*PROBLEM STATEMENT*: Copy each line of the data below exactly, leaving out pictures.

*DATASET EXTRACT*:
Content starts

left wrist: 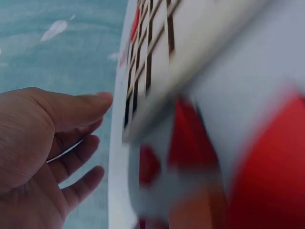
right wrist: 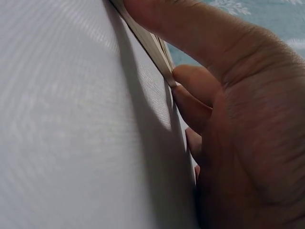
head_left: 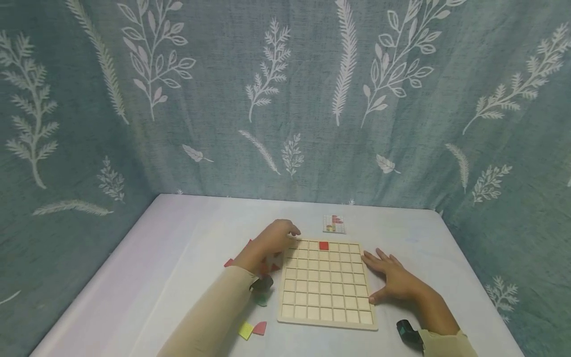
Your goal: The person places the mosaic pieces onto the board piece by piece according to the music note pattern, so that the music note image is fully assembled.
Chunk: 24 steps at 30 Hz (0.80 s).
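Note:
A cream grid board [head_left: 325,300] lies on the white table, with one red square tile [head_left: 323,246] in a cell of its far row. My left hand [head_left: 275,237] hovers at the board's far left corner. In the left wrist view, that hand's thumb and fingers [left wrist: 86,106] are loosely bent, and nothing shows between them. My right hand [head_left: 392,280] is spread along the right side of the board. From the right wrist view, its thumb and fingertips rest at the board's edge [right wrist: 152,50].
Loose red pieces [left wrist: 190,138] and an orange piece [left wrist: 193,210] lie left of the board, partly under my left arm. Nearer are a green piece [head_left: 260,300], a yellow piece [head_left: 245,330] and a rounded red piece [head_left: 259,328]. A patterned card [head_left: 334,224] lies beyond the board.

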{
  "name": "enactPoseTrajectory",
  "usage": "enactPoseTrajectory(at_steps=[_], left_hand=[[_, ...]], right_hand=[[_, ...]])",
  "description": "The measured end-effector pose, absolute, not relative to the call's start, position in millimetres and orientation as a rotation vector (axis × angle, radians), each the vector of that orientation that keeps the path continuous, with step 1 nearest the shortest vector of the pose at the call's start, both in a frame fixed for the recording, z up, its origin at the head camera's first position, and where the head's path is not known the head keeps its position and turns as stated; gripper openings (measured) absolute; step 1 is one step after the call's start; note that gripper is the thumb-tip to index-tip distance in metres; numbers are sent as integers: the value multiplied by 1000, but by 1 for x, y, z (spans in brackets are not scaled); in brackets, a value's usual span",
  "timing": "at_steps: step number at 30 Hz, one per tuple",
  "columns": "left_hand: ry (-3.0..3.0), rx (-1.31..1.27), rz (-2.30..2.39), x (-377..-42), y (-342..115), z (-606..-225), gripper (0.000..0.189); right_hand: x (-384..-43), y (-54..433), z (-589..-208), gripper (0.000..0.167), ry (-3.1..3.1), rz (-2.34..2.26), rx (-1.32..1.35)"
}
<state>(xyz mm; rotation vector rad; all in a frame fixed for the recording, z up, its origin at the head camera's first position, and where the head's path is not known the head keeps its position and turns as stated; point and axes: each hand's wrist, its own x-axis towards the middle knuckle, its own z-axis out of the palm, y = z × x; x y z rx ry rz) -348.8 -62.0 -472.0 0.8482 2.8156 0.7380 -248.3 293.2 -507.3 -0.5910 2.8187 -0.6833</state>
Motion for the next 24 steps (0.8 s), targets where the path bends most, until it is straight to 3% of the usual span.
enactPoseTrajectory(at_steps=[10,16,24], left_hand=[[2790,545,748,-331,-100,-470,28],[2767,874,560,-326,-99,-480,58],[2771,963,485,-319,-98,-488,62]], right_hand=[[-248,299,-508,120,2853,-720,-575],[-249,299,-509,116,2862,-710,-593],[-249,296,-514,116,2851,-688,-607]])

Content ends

*ANSWER TO THIS EXERCISE*:
left wrist: 
right wrist: 
head_left: 
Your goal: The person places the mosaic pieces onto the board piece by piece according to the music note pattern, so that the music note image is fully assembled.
Chunk: 24 steps at 30 Hz (0.80 s).
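Note:
A cream grid board [head_left: 325,300] lies on the white table, with one red square tile [head_left: 323,246] in a cell of its far row. My left hand [head_left: 275,237] hovers at the board's far left corner. In the left wrist view, that hand's thumb and fingers [left wrist: 86,106] are loosely bent, and nothing shows between them. My right hand [head_left: 392,280] is spread along the right side of the board. From the right wrist view, its thumb and fingertips rest at the board's edge [right wrist: 152,50].
Loose red pieces [left wrist: 190,138] and an orange piece [left wrist: 193,210] lie left of the board, partly under my left arm. Nearer are a green piece [head_left: 260,300], a yellow piece [head_left: 245,330] and a rounded red piece [head_left: 259,328]. A patterned card [head_left: 334,224] lies beyond the board.
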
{
  "name": "enactPoseTrajectory",
  "usage": "enactPoseTrajectory(at_steps=[_], left_hand=[[_, ...]], right_hand=[[_, ...]])",
  "description": "The measured end-effector pose, absolute, not relative to the call's start, position in millimetres and orientation as a rotation vector (axis × angle, radians), each the vector of that orientation that keeps the path continuous, with step 1 nearest the shortest vector of the pose at the call's start, both in a frame fixed for the recording, z up, its origin at the head camera's first position, and where the head's path is not known the head keeps its position and turns as stated; gripper openings (measured) absolute; step 1 is one step after the call's start; note that gripper is the thumb-tip to index-tip distance in metres; numbers are sent as integers: the value multiplied by 1000, but by 1 for x, y, z (spans in brackets are not scaled); in brackets, a value's usual span",
  "timing": "at_steps: step number at 30 Hz, one per tuple",
  "columns": "left_hand: ry (-3.0..3.0), rx (-1.31..1.27), rz (-2.30..2.39), x (-377..-42), y (-342..115), z (-606..-225), gripper (0.000..0.189); right_hand: x (-384..-43), y (-54..433), z (-589..-208), gripper (0.000..0.167), ry (-3.1..3.1), rz (-2.34..2.26), rx (-1.32..1.35)"
}
<state>(xyz mm; rotation vector rad; all in a frame fixed for the recording, z up, its origin at the head camera's first position, and where the head's path is not known the head keeps its position and turns as stated; point and axes: each hand's wrist, its own x-axis towards the middle knuckle, its own z-axis out of the palm, y = z × x; x y z rx ry rz) -348.8 -62.0 -472.0 0.8482 2.8156 0.7380 -248.3 293.2 -507.3 -0.5910 2.8187 -0.6833</state>
Motion for the next 24 steps (0.8 s), targets where the path bends most, until it is straight to 3% of the usual span.
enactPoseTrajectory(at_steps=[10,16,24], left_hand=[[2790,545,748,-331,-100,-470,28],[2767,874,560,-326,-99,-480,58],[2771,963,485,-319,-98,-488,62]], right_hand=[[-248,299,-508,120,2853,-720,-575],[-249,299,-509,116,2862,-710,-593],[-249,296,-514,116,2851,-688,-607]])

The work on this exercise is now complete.